Top of Input data

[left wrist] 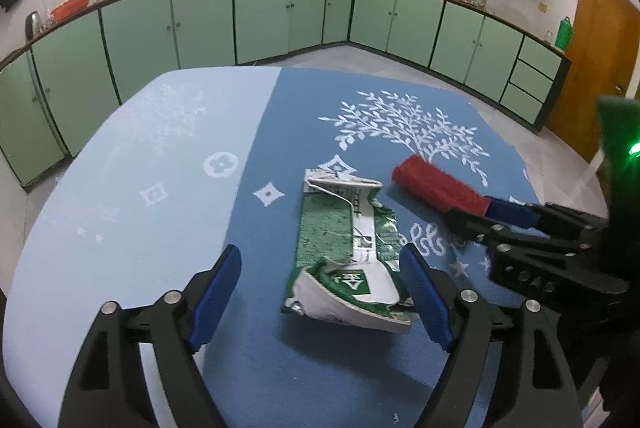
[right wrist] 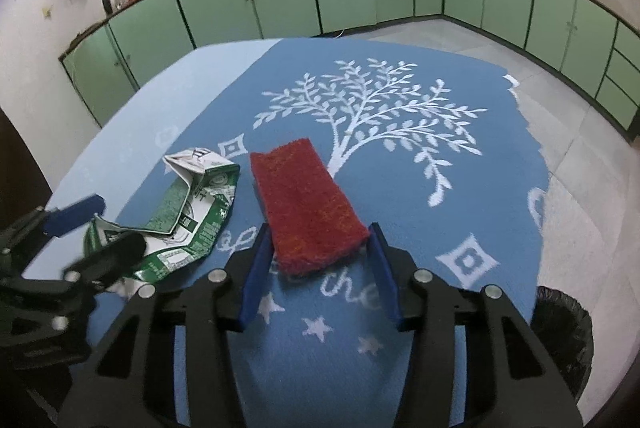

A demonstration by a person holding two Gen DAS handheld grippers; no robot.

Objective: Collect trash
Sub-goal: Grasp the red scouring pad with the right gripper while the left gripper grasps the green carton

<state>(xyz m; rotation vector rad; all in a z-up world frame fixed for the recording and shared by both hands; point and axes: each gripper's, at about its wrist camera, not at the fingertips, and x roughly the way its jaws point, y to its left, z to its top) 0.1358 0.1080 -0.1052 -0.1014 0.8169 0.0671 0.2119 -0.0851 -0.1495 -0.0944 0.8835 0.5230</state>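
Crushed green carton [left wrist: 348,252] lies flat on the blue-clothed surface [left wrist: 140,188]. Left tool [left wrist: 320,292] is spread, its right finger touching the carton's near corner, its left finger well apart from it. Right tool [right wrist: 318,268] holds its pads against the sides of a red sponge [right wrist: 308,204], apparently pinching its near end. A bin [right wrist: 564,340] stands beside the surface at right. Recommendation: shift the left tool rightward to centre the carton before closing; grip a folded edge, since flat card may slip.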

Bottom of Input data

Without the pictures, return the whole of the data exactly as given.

Problem solution:
[left wrist] 
[right wrist] 

A demonstration by a person holding two Gen DAS handheld grippers; no robot.

Objective: Collect trash
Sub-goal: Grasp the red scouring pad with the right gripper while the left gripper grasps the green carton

<state>(xyz m; rotation vector rad; all in a z-up world frame fixed for the recording and shared by both hands; point and axes: each gripper's, at about its wrist camera, not at the fingertips, and x roughly the way its jaws point, y to its left, z to its top) 0.1358 0.1080 -0.1052 -0.1014 0.8169 0.0671 0.2119 -0.0851 -0.1495 -0.0944 0.8835 0.5230</state>
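Crushed green carton [left wrist: 348,252] lies flat on the blue-clothed surface [left wrist: 140,188]. Left tool [left wrist: 320,292] is spread, its right finger touching the carton's near corner, its left finger well apart from it. Right tool [right wrist: 318,268] holds its pads against the sides of a red sponge [right wrist: 308,204], apparently pinching its near end. A bin [right wrist: 564,340] stands beside the surface at right. Recommendation: shift the left tool rightward to centre the carton before closing; grip a folded edge, since flat card may slip.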

The required output has been supplied.